Last week my Seeing Eye dog and I met a second-grader I’ve been hearing about for years. Bennett is a student at Tess Corners Elementary School in Wisconsin, and Whitney and I spent the entire day at his school Friday.

That’s Bennett and me. He’s holding a Braille copy of Safe & Sound.
I first heard of Bennett back in 2013, when his mom wrote to tell me how much her five-year-old enjoyed reading the Braille version of my book Safe & Sound. From her note:
“Bennett was so excited about the book. He told me, “I loved that book you got me. It’s a true story, mom. And no one ever writes true stories for kids about people who are blind like me.”
A stellar review — from an expert.
I kept up with Bennett and his mom via email ever since, and in 2014 I wrote a post about Bennett and his parents traveling from Wisconsin to the Children’s Hospital of Pittsburgh to have Dr. Ken Nischal, one of the world’s foremost children’s eye specialists, try a cornea transplant in Bennett’s right eye.
Bennett told me Friday that his vision improved in his right eye after the surgery. “But just for a little while.” Whitney and I got to his Wisconsin school just in time to meet Bennett in person — he’s returning to the University of Pittsburgh this week for more tests.
Bennett and I spent the first hour of the day together with an older boy who has visual impairments — Michael came in special on a short field trip from his middle school. They both had questions about Whitney, and I let each of them inspect her harness and take a few steps with her. After that, we were off to the first presentation.

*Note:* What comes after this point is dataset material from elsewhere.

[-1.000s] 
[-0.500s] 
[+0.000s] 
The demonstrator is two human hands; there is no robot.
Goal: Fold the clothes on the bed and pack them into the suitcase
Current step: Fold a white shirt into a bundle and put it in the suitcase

Tess Corners is a happy school. The teachers expect a lot from their students, and they enjoy their work — I heard smiles in their voices. Their principal taught first and second grades for decades before accepting an administrative position there, and she told me she still misses teaching sometimes. The school librarian had read Safe & Sound out loud to every class before Whitney and I arrived, and with Bennett at their school, the kids at Tess Corners already know a lot about blindness.
They still had questions, though. Bennett and Michael were at my side for the presentation we gave to all the second graders (including Bennett’s second-grade class), and during the Q&A, I answered each question first, then passed it on to my young assistants.
“Can you see at all?” one girl asked. “When I open my eyes, all I see is the color black,” I told her. Michael said, “I can see some things if I hold them really close.” Bennett said, “I can kind of see light, but everything is blurry…like a cloud.”
Another child asked “How do you read if you can’t see?” I described audio books and my talking computer, Michael touched the screen on his iPad so we could hear VoiceOver, and Bennett showed off his Brailliant, a refreshable Braille device.

That’s the Brailliant device Bennett uses.
Michael eventually had to return to middle school, but Bennett stayed in front with me long enough to read aloud to his classmates from the Braille version of Safe & Sound. His composure and confidence was remarkable — a credit to his fellow students, his family, the teachers and staff at Tess Corners, and, especially, to Bennett himself.
Bennett left with his second-grade class after that, and Whitney and I presented to the other grade levels on our own. I met up with Bennett again one last time during his lunch break — he wanted to show me how to use a Brailliant.
A Brailliant is an electronic device people who are blind use to read with their hands. The Brailliant transforms the words on a computer screen into small plastic or metal pins that move up and down on a flat panel attached to the computer. Bennett explained how he places his fingers on the panel to read the Braille characters formed by those pins, and then demonstrated by reading a line of text out loud. I’d never seen, errr, felt, such a thing before.
My Braille skills are poor. Bennett used the keys to tap out secret messages and pass the device my way so I could read them in Braille. He couldn’t help but notice — and chuckle — when I struggled to decipher his big words.
Bennett dumbed it down then and used shorter words. He placed my hands on the keys to show me how to compose and send a Braille note back. The blind leading the blind for sure. We exchanged “refreshable Braille notes” for the rest of the lunch hour.
Today fewer than 20 percent of blind children in this country learn to read Braille. Bennett uses VoiceOver to check his school assignments, and he listens to audio books sometimes, too. But he and his teachers know that if he doesn’t learn to read Braille, he won’t learn to spell correctly. He won’t know where to put commas, quotation marks, paragraph breaks and so on. Bennett has already tackled a lot of this stuff.
It’s true I’m not proficient in Braille, but the little I know sure comes in handy when I label CDs, file folders, ID cards, buttons on computers and other electronic devices. My Braille skills are useful on elevators, too, and it was rewarding to know enough Braille to exchange secret messages Friday with that bright, curious, cute — and patient — second-grade boy I’d been hearing about all these years.